I got to know Zanele Muholi at the 8th Rencontres de Bamako Biennale in 2009. She had been invited to exhibit her work as part of the main exhibition Borders featuring 38 other African photographers, and ended up winning the Fondation Blachère Award. A well-deserved accolade acknowledging the courage it takes to make work that confronts what it means to be a black queer woman in a country like South Africa, where a certain sector of cultural and social beliefs authorize the “corrective rape” of gay women.
In fact, human-rights organizations estimate that 10 “corrective rapes” happen every week in the cosmopolitan city of Cape Town alone. It doesn’t stop there. A Time magazine article affirms that:
“31 lesbians have been murdered in South Africa since 1998 … and the only case to result in a conviction was that of Eudy Simelane, the star player for Banyana Banyana, South Africa’s national women’s soccer team, who was gang-raped and murdered outside Johannesburg in 2008.”
In response to these atrocities Zanele Muholi has, since 2007, committed to photographing these women’s portraits as part of her ongoing series Faces and Phases and Beulahs (a gay South African slang word for “Beauties”) affording a positive identity to black lesbians. She considers herself a visual activist.

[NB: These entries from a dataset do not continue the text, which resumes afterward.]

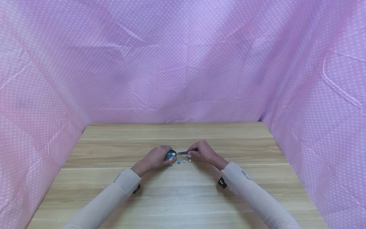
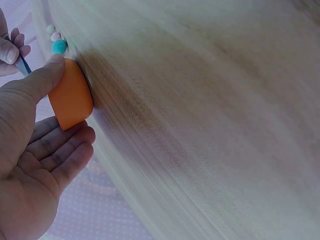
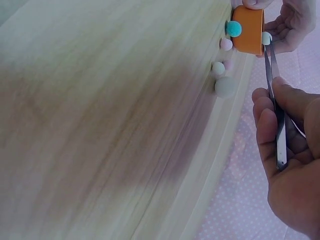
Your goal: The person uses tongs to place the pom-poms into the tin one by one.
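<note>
My left hand (image 1: 156,157) grips a small round orange bowl (image 2: 71,95) by its side, thumb on one wall and fingers round the other. Inside it, in the head view, lie several blue, white and pale balls. A pair of metal tweezers (image 3: 278,115) is pinched in my right hand (image 3: 295,145). Between the tweezer tips, right at the bowl's rim, is a small whitish ball (image 3: 267,38). Beside the bowl on the table sit a turquoise ball (image 3: 233,29), a pink ball (image 3: 226,44), and a larger white ball (image 3: 225,87).
The wooden table (image 1: 183,197) has its far edge against a pink dotted curtain (image 1: 183,79), which also hangs at both sides. A smaller white ball (image 3: 218,68) lies close to the larger one. Dark straps (image 1: 222,183) show under the sleeves.
</note>
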`<state>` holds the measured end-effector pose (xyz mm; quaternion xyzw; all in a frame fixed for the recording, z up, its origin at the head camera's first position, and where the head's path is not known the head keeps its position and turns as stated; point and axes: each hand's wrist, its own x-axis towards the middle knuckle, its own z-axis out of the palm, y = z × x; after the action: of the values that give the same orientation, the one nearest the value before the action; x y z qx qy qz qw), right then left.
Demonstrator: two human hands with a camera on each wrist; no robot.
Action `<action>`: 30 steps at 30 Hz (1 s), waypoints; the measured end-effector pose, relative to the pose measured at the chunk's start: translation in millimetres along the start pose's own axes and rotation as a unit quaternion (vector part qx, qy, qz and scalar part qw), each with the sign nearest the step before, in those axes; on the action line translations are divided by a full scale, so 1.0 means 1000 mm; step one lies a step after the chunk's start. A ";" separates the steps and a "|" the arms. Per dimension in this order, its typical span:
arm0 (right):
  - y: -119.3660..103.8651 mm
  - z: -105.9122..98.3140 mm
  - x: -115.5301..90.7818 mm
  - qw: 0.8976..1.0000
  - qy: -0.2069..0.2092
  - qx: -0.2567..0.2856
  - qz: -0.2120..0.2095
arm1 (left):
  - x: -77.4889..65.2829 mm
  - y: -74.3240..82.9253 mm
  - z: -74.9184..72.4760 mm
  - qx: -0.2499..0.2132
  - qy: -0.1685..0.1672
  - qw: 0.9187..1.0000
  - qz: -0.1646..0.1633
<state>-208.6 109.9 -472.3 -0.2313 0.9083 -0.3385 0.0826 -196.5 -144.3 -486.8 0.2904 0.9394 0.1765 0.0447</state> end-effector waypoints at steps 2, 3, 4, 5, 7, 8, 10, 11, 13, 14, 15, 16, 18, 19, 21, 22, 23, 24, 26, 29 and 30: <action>0.000 0.000 0.000 1.000 -0.001 0.002 0.002 | 0.000 0.000 0.000 0.000 -0.003 1.000 -0.005; 0.000 0.000 0.000 1.000 -0.002 0.003 0.003 | 0.001 0.000 0.000 0.001 -0.005 1.000 -0.009; 0.000 0.000 0.000 1.000 -0.003 0.004 0.002 | 0.000 0.001 0.000 0.000 -0.007 1.000 -0.012; 0.000 0.000 0.000 1.000 -0.003 0.004 0.002 | 0.001 0.001 0.000 0.000 -0.009 1.000 -0.015; 0.000 0.000 0.000 1.000 -0.004 0.004 0.002 | 0.001 0.001 -0.001 -0.002 -0.012 1.000 -0.021; 0.000 0.000 0.000 1.000 -0.004 0.004 0.003 | 0.001 0.001 -0.001 -0.002 -0.012 1.000 -0.021; 0.000 0.000 0.001 1.000 -0.003 0.007 0.005 | 0.001 0.001 -0.001 -0.001 -0.012 1.000 -0.020; 0.000 0.000 0.001 1.000 -0.003 0.009 0.007 | 0.001 0.001 0.000 0.000 -0.012 1.000 -0.019; 0.000 0.001 0.001 1.000 -0.004 0.011 0.010 | 0.001 0.001 0.000 0.000 -0.010 1.000 -0.017; 0.000 0.001 0.001 1.000 -0.004 0.012 0.012 | 0.001 0.000 0.000 0.000 -0.009 1.000 -0.015; 0.000 0.001 0.001 1.000 -0.004 0.014 0.014 | 0.001 0.000 0.000 0.000 -0.009 1.000 -0.015; 0.001 0.001 0.001 1.000 -0.005 0.014 0.015 | 0.001 0.000 0.000 0.000 -0.009 1.000 -0.015; 0.000 0.001 0.001 1.000 -0.006 0.015 0.019 | 0.001 -0.001 0.000 0.000 -0.009 1.000 -0.014; 0.000 0.001 0.001 1.000 -0.007 0.016 0.021 | 0.001 -0.001 0.000 0.000 -0.009 1.000 -0.014; 0.000 0.000 0.000 1.000 -0.007 0.017 0.023 | 0.001 -0.001 0.000 0.002 -0.009 1.000 -0.014; 0.000 0.000 0.000 1.000 -0.007 0.017 0.024 | 0.001 -0.001 0.000 0.002 -0.009 1.000 -0.014; 0.000 0.000 0.000 1.000 -0.007 0.017 0.024 | 0.001 -0.001 0.000 0.002 -0.010 1.000 -0.015; 0.000 0.000 0.000 1.000 -0.006 0.016 0.024 | 0.001 -0.001 0.000 0.001 -0.010 1.000 -0.015; 0.001 -0.001 0.000 1.000 -0.004 0.017 0.025 | 0.001 0.000 0.000 -0.002 -0.011 1.000 -0.017; 0.001 -0.002 0.000 1.000 -0.002 0.015 0.027 | 0.002 0.000 -0.001 -0.004 -0.013 1.000 -0.022; 0.002 -0.002 -0.001 0.999 -0.002 0.014 0.029 | 0.002 0.001 -0.001 -0.005 -0.014 1.000 -0.024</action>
<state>-209.4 112.6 -471.9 -0.2040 0.9098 -0.3480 0.0976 -197.7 -143.1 -486.0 0.2700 0.9446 0.1756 0.0632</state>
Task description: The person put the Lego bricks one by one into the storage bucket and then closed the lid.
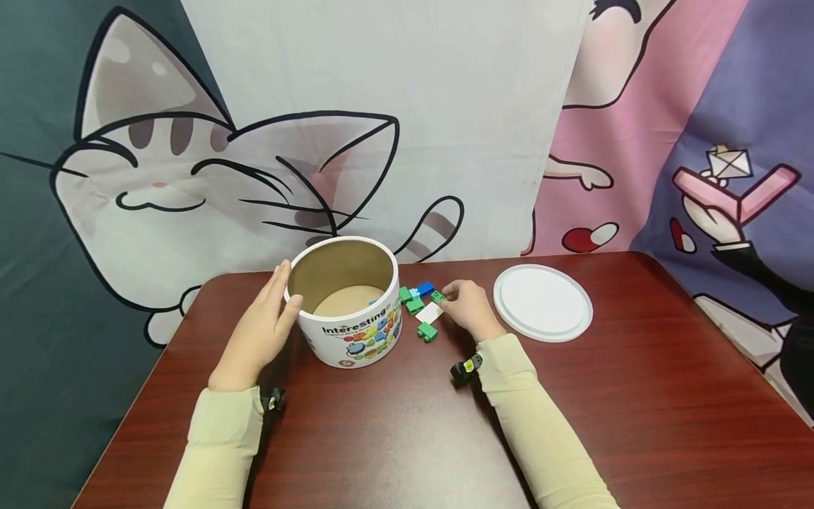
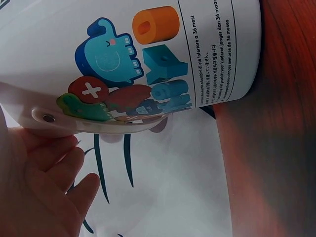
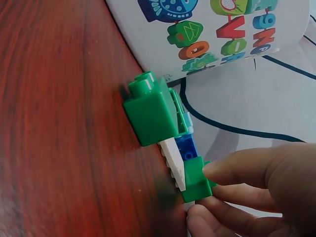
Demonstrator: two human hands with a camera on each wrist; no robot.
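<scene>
A white round bucket (image 1: 356, 341) with a printed label stands on the table, its top open. Against its left wall my left hand (image 1: 254, 339) rests with straight fingers; the left wrist view shows this hand (image 2: 47, 182) beside the rim. To the bucket's right, my right hand (image 1: 472, 309) pinches a green toy block (image 3: 196, 180) between thumb and fingers. Around it lie a white block (image 1: 429, 313), a blue block (image 1: 425, 288), a light blue block (image 1: 415, 293) and several green blocks (image 1: 427, 331). Inside the bucket a small blue bit (image 1: 372, 302) shows; the rest is hidden by the wall.
A white round lid (image 1: 543, 302) lies flat on the brown table (image 1: 381, 438), right of the right hand. Behind the table's far edge hangs a cloth backdrop (image 1: 394, 63) with cartoon drawings.
</scene>
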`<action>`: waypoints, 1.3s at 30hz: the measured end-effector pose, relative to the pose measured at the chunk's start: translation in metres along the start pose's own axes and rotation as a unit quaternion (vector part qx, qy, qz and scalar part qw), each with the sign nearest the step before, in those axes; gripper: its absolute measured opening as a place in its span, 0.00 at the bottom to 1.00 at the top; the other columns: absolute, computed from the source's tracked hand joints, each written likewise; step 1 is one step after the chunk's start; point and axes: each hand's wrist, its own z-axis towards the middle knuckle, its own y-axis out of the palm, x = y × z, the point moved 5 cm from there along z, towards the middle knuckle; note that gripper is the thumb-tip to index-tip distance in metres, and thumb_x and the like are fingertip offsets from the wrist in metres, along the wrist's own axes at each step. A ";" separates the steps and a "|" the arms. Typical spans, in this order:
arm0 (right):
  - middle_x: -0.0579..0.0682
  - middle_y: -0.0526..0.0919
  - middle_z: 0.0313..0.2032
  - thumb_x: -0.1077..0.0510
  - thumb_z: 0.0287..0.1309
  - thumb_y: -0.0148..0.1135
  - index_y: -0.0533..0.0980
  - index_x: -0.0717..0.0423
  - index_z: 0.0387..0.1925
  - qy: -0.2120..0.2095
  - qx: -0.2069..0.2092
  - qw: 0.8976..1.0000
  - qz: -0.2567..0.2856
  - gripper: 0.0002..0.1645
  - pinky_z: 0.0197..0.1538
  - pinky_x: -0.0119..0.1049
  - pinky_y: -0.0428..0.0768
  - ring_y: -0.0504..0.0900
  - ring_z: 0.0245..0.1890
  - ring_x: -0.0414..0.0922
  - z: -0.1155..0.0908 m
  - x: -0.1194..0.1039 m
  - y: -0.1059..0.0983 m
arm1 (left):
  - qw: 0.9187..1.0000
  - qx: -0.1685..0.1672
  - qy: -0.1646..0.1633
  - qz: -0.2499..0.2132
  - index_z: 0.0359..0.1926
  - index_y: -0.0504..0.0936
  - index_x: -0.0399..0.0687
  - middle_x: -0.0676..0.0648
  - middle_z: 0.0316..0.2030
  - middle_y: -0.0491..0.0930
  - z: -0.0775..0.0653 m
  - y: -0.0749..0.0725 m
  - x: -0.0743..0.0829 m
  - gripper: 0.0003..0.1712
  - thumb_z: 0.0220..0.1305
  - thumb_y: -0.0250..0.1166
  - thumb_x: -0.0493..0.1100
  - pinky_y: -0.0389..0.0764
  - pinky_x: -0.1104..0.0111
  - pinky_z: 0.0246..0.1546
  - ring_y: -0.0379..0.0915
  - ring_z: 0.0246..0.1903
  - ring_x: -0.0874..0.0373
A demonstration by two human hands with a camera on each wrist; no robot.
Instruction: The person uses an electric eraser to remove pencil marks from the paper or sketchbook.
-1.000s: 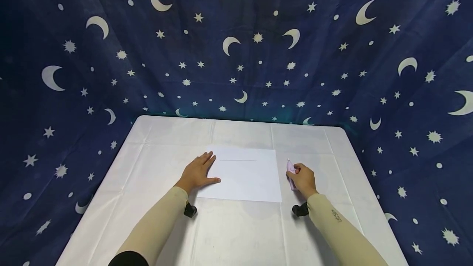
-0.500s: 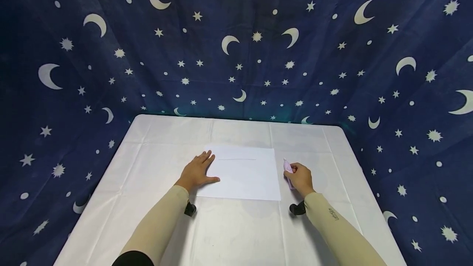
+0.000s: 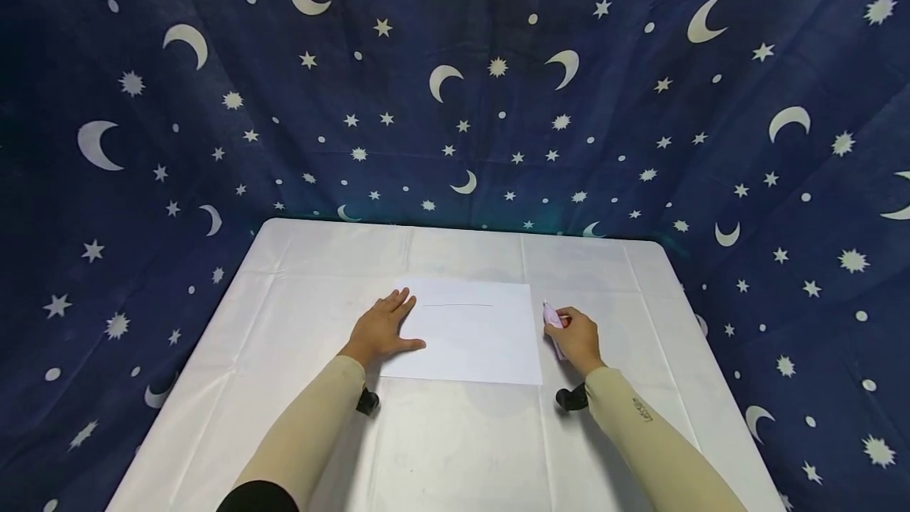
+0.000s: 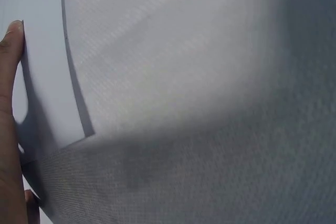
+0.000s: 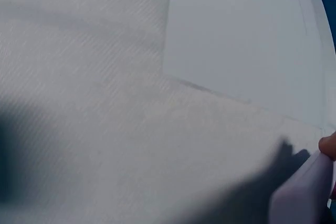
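A white sheet of paper (image 3: 472, 346) with one thin dark line (image 3: 458, 305) across its upper part lies on the table. My left hand (image 3: 380, 330) rests on the sheet's left edge, fingers spread and thumb straight; its thumb (image 4: 13, 40) shows on the paper in the left wrist view. Beyond the right edge of the paper, my right hand (image 3: 576, 340) pinches a slim lilac tool (image 3: 552, 318) with a narrow pointed tip, which points away from me. In the right wrist view the tool's thick rear end (image 5: 299, 198) shows below the thumb; its exact kind cannot be told.
A white cloth (image 3: 455, 449) with fold creases covers the table. Behind the far edge and along both sides hangs a dark blue curtain (image 3: 398, 85) with moons and stars. Black wrist devices (image 3: 571, 398) sit under both forearms.
My right hand has moved slightly left with the lilac tool, closer to the sheet's right edge. The left hand stays in place on the paper. The head view shifts a little.
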 end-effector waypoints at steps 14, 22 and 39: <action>0.53 0.79 0.30 0.57 0.42 0.67 0.77 0.63 0.40 -0.018 0.000 1.000 0.012 0.20 0.32 0.36 0.69 0.74 0.30 0.47 0.000 -0.012 0.005 | 1.000 0.000 0.003 -0.012 0.68 0.54 0.53 0.50 0.68 0.46 -0.001 -0.004 0.004 0.59 0.39 0.51 0.81 0.46 0.59 0.64 0.40 0.66 0.55; 0.54 0.79 0.30 0.58 0.41 0.67 0.78 0.62 0.41 -0.043 0.011 0.998 0.037 0.21 0.31 0.36 0.69 0.74 0.29 0.48 0.002 -0.020 0.007 | 1.000 0.004 0.005 -0.003 0.68 0.54 0.52 0.50 0.68 0.46 0.001 -0.004 0.003 0.59 0.39 0.50 0.81 0.47 0.58 0.64 0.40 0.66 0.54; 0.53 0.80 0.33 0.58 0.41 0.68 0.77 0.58 0.42 -0.038 -0.009 0.998 0.051 0.21 0.34 0.37 0.70 0.75 0.32 0.47 0.002 -0.021 0.019 | 1.000 -0.017 -0.010 -0.002 0.69 0.49 0.56 0.53 0.69 0.42 0.000 0.000 0.000 0.59 0.40 0.49 0.81 0.42 0.61 0.64 0.36 0.67 0.57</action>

To achieve this, her portraits are straight-shot black and white images that make direct reference to the tradition of portraiture. The result is that on the one hand these women are documented to reveal something of their true self — reminiscent of Catherine Opie‘s Girlfriend series but minus the constructed narrative. Instead, Muholi’s role is to simply and effectively afford her subjects a platform to be “seen” and furthermore be recognized in a climate that has, to date, marginalized this community and omitted documenting its existence. Furthermore, through the austerity of the black and white photograph, Muholi depicts her subjects as sublime overturning negative stereotypes of queer identity and embracing the identity of the dyke by making these subjects her muses. In doing so, she celebrates her subjects and so infuses them with an innate strength. They become moving in not only in their plight but also in their convictions. The simple act of being photographed is brave on the part the artist and also on the part of her subjects, and their willingness to be revealed is a testament to their steadfastness.
Since 2010, the artist has volunteering for Freegender, a black lesbian organization based in Khayelitsha, Cape Town. In addition to this, Muholi has also branched out in to documentary, Difficult Love, about her process of photographing her subjects. It is co-directed by Peter Goldsmid.
The film won the Audience Award for Best Documentary at South Africa’s 2011 Durban Gay & Lesbian Film Festival as well as the Audience Award for Best Short Film at the 2011 Picture film festival in Amsterdam. It was also screened at the Perlen Queer Film Festival in Hannover, Germany and at the Side by Side film festival in St Petersburg, Russia in October last year.
When I met Muholi she seemed kind but also tough and motivated with the kind of personality that naturally commands respect.
She remains true to her convictions and continues to photograph and exhibit her portraits throughout Africa, as well as in Vienna, Amsterdam, the UK, Italy, the USA and Cuba. In addition to photographing black queer women she continues to explore the subjects surrounding transgendered people and the misperceptions of gender the identity invokes. However, her Faces and Phases series continues to international gain momentum and Muholi is in process of developing a new series of over 25 portraits to be exhibited as part of Documenta 13 in Kassel, Germany this year. It is clear Zanele Muholi is not to be ignored!
Zanele Muholi’s exhibition Face of Our Time opened at the University of Michigan Museum of Art on 12 November, 2011 and closes 5 February, 2012. Muholi is represented by Stevenson Gallery, South Africa.